Problem requirements: Nothing may be dropped. Retype the whole listing exactly.

Extracted records:
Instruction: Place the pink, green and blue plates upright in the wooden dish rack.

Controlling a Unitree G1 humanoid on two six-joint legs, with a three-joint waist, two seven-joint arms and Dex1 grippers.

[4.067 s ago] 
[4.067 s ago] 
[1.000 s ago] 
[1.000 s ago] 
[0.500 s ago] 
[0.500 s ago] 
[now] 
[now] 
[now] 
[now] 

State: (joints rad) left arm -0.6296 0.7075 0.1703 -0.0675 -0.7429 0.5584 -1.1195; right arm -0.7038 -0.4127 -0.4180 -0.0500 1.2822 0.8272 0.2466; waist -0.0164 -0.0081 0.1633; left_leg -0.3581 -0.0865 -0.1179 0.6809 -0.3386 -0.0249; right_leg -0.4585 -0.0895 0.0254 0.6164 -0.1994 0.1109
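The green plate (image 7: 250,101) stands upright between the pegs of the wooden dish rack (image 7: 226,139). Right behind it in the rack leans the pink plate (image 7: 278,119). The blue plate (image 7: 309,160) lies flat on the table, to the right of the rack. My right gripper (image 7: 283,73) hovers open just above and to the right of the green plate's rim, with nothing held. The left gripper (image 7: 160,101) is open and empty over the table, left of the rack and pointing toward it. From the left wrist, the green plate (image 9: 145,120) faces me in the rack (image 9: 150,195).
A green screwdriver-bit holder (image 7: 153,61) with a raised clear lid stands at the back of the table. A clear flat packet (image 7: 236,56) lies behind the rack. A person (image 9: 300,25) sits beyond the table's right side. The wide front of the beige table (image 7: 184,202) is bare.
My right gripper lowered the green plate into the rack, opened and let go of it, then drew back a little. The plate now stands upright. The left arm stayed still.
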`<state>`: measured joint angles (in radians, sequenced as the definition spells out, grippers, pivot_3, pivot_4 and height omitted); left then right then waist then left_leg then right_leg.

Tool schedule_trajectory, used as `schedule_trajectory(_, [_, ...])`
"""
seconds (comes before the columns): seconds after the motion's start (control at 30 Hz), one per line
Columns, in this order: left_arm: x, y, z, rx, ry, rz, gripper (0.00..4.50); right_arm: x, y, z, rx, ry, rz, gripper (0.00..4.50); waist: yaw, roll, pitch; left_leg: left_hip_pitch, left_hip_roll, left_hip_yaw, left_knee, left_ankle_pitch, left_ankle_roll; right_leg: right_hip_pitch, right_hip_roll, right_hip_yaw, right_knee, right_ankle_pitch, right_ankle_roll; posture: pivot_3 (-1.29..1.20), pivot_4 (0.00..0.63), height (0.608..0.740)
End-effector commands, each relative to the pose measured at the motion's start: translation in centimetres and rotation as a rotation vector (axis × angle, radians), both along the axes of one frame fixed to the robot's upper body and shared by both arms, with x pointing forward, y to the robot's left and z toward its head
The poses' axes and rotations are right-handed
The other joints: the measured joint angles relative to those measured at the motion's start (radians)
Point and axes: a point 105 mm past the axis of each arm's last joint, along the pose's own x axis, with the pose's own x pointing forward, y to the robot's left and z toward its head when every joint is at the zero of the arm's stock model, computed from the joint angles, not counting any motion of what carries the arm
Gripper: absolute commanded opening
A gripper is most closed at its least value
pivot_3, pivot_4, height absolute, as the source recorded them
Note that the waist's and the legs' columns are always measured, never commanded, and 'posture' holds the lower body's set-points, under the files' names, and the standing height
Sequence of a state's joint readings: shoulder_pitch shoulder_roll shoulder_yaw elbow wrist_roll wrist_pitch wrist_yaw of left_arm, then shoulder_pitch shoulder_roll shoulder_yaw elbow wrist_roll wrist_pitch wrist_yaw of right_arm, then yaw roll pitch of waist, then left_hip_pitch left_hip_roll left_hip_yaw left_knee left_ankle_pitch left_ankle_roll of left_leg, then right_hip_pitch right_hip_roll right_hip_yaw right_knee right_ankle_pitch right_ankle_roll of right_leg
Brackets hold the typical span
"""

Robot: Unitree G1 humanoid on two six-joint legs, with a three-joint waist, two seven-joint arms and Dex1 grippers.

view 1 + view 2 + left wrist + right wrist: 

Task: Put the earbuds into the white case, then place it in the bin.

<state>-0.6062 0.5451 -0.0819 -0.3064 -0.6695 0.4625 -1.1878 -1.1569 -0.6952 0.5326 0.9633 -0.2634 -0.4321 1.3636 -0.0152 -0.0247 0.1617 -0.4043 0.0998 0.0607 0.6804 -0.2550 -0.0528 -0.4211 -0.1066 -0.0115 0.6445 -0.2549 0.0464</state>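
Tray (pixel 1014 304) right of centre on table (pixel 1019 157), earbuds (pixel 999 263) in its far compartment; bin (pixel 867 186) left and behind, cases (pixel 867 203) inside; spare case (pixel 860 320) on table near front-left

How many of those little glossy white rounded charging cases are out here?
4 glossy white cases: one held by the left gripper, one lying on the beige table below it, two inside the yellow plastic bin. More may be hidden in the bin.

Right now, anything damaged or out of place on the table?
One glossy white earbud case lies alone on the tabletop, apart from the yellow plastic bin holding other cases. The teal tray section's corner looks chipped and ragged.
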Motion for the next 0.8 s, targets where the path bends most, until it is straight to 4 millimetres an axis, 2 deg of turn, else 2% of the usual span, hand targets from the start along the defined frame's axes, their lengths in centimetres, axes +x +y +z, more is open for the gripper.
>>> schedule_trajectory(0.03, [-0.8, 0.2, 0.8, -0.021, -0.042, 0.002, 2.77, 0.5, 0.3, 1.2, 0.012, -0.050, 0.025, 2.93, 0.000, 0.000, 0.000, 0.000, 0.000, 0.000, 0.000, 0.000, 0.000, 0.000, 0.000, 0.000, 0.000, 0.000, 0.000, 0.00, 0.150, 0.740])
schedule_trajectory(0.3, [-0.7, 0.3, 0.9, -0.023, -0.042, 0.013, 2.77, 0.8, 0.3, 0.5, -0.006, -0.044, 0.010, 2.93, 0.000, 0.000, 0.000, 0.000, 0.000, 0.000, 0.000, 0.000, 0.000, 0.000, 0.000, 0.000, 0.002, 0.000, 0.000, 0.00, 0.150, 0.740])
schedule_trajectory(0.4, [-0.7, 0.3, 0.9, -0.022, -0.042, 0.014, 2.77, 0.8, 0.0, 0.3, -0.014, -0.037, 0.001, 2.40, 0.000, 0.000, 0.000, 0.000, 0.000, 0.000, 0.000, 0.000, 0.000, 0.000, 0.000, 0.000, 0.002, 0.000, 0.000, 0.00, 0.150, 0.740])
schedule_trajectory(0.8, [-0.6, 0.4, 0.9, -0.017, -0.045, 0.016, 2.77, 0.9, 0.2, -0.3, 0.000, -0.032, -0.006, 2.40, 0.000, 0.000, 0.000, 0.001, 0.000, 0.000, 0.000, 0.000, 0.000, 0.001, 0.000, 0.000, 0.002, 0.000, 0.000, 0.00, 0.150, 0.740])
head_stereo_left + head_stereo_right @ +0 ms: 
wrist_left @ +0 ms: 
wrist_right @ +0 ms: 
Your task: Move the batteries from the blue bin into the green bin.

Worked solution:
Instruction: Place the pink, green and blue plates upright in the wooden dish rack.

Controlling a Unitree G1 humanoid on two six-joint legs, with a three-joint waist, two seven-joint arms and Dex1 grippers.

[4.067 s ago] 
[4.067 s ago] 
[1.000 s ago] 
[1.000 s ago] 
[0.500 s ago] 
[0.500 s ago] 
[now] 
[now] 
[now] 
[now] 

State: (joints rad) left arm -0.6296 0.7075 0.1703 -0.0675 -0.7429 0.5584 -1.1195; right arm -0.7038 -0.4127 -0.4180 -0.0500 1.2822 0.8272 0.2466; waist -0.0164 -0.0081 0.1633; left_leg -0.3581 -0.0865 -0.1179 0.6809 -0.3386 -0.0249; right_leg -0.4585 -0.0895 0.0254 0.6164 -0.1994 0.1109
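The green plate (image 7: 250,101) stands upright between the pegs of the wooden dish rack (image 7: 226,139). Right behind it in the rack leans the pink plate (image 7: 278,119). The blue plate (image 7: 309,160) lies flat on the table, to the right of the rack. My right gripper (image 7: 283,73) hovers open just above and to the right of the green plate's rim, with nothing held. The left gripper (image 7: 160,101) is open and empty over the table, left of the rack and pointing toward it. From the left wrist, the green plate (image 9: 145,120) faces me in the rack (image 9: 150,195).
A green screwdriver-bit holder (image 7: 153,61) with a raised clear lid stands at the back of the table. A clear flat packet (image 7: 236,56) lies behind the rack. A person (image 9: 300,25) sits beyond the table's right side. The wide front of the beige table (image 7: 184,202) is bare.
My right gripper lowered the green plate into the rack, opened and let go of it, then drew back a little. The plate now stands upright. The left arm stayed still.
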`<state>`: measured joint angles (in radians, sequenced as the definition spells out, grippers, pivot_3, pivot_4 and height omitted); left then right then waist then left_leg then right_leg.

Tool schedule_trajectory, used as `schedule_trajectory(_, [_, ...])`
"""
seconds (comes before the columns): seconds after the motion's start (control at 30 Hz), one per line
Columns, in this order: left_arm: x, y, z, rx, ry, rz, gripper (0.00..4.50); right_arm: x, y, z, rx, ry, rz, gripper (0.00..4.50); waist: yaw, roll, pitch; left_leg: left_hip_pitch, left_hip_roll, left_hip_yaw, left_knee, left_ankle_pitch, left_ankle_roll; right_leg: right_hip_pitch, right_hip_roll, right_hip_yaw, right_knee, right_ankle_pitch, right_ankle_roll; posture: pivot_3 (-1.29..1.20), pivot_4 (0.00..0.63), height (0.608..0.740)
End-effector commands, each relative to the pose measured at the motion's start: translation in centimetres and rotation as a rotation vector (axis × angle, radians), both along the axes of one frame fixed to the robot's upper body and shared by both arms, with x pointing forward, y to the robot's left and z toward its head
The poses' axes and rotations are right-handed
The other joints: the measured joint angles relative to those measured at the motion's start (radians)
Point and axes: a point 105 mm past the axis of each arm's last joint, along the pose's own x axis, with the pose's own x pointing forward, y to the robot's left and z toward its head when every joint is at the zero of the arm's stock model, computed from the joint angles, not counting any motion of what carries the arm
Gripper: absolute commanded opening
A gripper is most closed at its least value
pivot_3, pivot_4, height absolute, as the source recorded them
Note that the waist's and the legs' columns are always measured, never commanded, and 'posture' holds the lower body's set-points, under the files' names, and the standing height
Sequence of a state's joint readings: shoulder_pitch shoulder_roll shoulder_yaw elbow wrist_roll wrist_pitch wrist_yaw of left_arm, then shoulder_pitch shoulder_roll shoulder_yaw elbow wrist_roll wrist_pitch wrist_yaw of right_arm, then yaw roll pitch of waist, then left_hip_pitch left_hip_roll left_hip_yaw left_knee left_ankle_pitch left_ankle_roll of left_leg, then right_hip_pitch right_hip_roll right_hip_yaw right_knee right_ankle_pitch right_ankle_roll of right_leg
Brackets hold the typical span
"""

Robot: Unitree G1 humanoid on two six-joint legs, with a three-joint waist, two seven-joint arms and Dex1 grippers.

view 1 + view 2 + left wrist + right wrist: 

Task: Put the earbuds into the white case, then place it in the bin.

<state>-0.6062 0.5451 -0.0819 -0.3064 -0.6695 0.4625 -1.1878 -1.1569 -0.6952 0.5326 0.9633 -0.2634 -0.4321 1.3636 -0.0152 -0.0247 0.1617 -0.4043 0.0998 0.0607 0.6804 -0.2550 -0.0528 -0.4211 -0.1066 -0.0115 0.6445 -0.2549 0.0464</state>
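Tray (pixel 1014 304) right of centre on table (pixel 1019 157), earbuds (pixel 999 263) in its far compartment; bin (pixel 867 186) left and behind, cases (pixel 867 203) inside; spare case (pixel 860 320) on table near front-left

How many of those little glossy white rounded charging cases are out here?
4 glossy white cases: one held by the left gripper, one lying on the beige table below it, two inside the yellow plastic bin. More may be hidden in the bin.

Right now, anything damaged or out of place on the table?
One glossy white earbud case lies alone on the tabletop, apart from the yellow plastic bin holding other cases. The teal tray section's corner looks chipped and ragged.
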Motion for the next 0.8 s, targets where the path bends most, until it is straight to 4 millimetres an axis, 2 deg of turn, else 2% of the usual span, hand targets from the start along the defined frame's axes, their lengths in centimetres, axes +x +y +z, more is open for the gripper.
>>> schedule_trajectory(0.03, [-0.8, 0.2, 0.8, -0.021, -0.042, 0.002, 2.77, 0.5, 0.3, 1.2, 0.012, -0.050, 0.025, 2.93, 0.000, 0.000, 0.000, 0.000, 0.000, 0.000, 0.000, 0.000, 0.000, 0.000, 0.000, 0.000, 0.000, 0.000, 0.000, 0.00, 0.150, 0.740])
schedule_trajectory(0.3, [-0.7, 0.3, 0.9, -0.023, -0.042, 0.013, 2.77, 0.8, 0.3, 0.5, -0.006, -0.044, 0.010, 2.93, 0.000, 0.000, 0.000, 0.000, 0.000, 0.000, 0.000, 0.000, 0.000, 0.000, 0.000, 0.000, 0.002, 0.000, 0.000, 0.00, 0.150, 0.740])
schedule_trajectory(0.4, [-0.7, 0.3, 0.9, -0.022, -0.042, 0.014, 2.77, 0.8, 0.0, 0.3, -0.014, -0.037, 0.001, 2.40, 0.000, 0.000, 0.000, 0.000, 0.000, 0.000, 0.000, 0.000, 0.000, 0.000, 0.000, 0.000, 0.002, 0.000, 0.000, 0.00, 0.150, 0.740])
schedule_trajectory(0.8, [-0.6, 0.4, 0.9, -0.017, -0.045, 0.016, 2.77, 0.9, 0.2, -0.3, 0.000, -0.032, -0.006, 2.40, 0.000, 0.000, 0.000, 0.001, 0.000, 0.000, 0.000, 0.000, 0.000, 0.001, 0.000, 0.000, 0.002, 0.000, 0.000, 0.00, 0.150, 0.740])
head_stereo_left + head_stereo_right @ +0 ms: 
wrist_left @ +0 ms: 
wrist_right @ +0 ms: 
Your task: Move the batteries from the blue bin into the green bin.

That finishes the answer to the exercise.